• Tebogo Gantsa

Major South African parties miss out on ‘juicy’ ballot spots


If a political party wants increased votes with minimum effort, there is an easy way to do it - ensure your party is listed either first or last on the ballot paper. Psychological studies have shown why these are the two most coveted spots for parties or candidates contesting an election, and the reason has something to do with a cognitive process known as ‘primacy effect’.

The primacy effect, according to the American Psychology Association’s dictionary, refers to a psychological phenomenon where items that are presented first on a list have the tendency to be “better learned or remembered than material presented later in the sequence”. This can also result in a first impression bias that may have an “inordinate influence” on the subject.

In the same breath, the primacy effect also brings some advantage to items placed at the end of a sequence, which means good news for political parties who appear at the bottom of the ballot too.

So which political parties have a ‘primacy effect’ advantage?

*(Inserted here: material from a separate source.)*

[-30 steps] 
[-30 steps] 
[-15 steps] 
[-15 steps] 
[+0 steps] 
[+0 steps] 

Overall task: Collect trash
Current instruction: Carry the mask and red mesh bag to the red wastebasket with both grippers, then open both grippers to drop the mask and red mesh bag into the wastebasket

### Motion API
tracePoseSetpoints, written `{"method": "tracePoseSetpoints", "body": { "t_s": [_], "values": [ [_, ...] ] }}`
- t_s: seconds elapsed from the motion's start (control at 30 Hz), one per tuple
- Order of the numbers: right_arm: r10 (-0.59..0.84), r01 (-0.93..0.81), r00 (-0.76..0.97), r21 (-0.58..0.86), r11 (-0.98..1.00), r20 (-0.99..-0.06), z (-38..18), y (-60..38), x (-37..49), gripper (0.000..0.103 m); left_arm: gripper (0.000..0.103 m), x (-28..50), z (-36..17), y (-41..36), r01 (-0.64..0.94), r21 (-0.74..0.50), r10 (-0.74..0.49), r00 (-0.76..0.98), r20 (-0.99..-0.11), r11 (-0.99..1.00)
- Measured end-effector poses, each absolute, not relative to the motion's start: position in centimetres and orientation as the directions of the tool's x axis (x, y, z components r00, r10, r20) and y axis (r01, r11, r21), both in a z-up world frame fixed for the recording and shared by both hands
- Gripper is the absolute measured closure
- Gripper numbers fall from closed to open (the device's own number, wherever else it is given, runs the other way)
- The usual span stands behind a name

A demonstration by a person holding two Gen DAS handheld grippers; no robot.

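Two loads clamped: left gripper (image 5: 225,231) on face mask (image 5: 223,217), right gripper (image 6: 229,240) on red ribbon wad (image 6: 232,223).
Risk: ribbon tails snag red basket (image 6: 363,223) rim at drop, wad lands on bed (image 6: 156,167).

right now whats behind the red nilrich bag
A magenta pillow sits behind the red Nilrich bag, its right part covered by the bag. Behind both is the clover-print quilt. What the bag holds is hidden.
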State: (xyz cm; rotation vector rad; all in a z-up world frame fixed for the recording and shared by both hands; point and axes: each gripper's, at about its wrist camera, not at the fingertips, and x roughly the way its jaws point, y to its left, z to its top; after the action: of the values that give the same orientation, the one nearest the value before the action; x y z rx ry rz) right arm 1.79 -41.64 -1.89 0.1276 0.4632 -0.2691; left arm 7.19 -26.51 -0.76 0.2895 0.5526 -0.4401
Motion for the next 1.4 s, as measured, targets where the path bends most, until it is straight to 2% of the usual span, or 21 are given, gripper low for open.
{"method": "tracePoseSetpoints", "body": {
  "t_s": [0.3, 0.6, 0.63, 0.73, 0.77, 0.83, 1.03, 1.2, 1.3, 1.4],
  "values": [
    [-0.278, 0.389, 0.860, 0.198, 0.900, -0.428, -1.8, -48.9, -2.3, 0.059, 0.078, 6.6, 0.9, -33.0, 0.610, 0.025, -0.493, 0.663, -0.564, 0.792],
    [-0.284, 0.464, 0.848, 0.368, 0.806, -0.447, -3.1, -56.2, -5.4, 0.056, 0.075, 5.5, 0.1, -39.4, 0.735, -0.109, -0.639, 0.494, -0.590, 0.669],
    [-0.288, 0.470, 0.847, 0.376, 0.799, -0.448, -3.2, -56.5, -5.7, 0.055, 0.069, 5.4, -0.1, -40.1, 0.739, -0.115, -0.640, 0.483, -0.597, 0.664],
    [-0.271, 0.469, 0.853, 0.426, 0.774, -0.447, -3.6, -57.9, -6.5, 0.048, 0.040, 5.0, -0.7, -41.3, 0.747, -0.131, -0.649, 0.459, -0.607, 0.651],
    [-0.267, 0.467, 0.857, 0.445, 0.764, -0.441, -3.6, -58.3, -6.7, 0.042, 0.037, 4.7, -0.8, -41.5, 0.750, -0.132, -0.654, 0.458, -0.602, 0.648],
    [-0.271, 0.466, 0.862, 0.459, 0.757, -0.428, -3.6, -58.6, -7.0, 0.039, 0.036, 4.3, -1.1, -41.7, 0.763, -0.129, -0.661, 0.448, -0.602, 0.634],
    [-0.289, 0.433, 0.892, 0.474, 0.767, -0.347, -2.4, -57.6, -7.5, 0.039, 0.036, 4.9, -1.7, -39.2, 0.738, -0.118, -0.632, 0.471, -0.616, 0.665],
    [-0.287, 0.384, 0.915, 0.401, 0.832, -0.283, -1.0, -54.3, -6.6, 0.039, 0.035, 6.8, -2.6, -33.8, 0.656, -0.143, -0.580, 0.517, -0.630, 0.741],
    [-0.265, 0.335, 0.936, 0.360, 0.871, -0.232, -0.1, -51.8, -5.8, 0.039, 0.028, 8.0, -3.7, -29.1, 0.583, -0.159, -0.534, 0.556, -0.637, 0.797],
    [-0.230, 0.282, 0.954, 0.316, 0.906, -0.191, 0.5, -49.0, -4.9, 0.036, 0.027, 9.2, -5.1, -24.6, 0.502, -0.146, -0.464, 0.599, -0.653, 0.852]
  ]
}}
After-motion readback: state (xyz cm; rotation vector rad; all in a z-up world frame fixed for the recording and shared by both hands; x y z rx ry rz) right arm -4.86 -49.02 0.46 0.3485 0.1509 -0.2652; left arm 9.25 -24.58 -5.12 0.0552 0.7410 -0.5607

In the spirit of fairness, the Independent Electoral Commission of South Africa (IEC) does a random draw to determine which party will be listed first on ballot paper. After the first spot is filled, all other parties follow below it in alphabetical order. This year, the prime spot on the ballot went to the African Security Congress (ASC), with the rest of the parties following in alphabetical sequence after it. Due to this, the African Renaissance Unity (ARU) takes up its position right at the bottom of the list.

In the 2014 general election the Vryheid Front Plus won the draw and appeared at the top of the ballot, followed by the Workers And Socialist Party, alphabetically last in the sequence. Parties beginning with ‘A’ followed thereafter.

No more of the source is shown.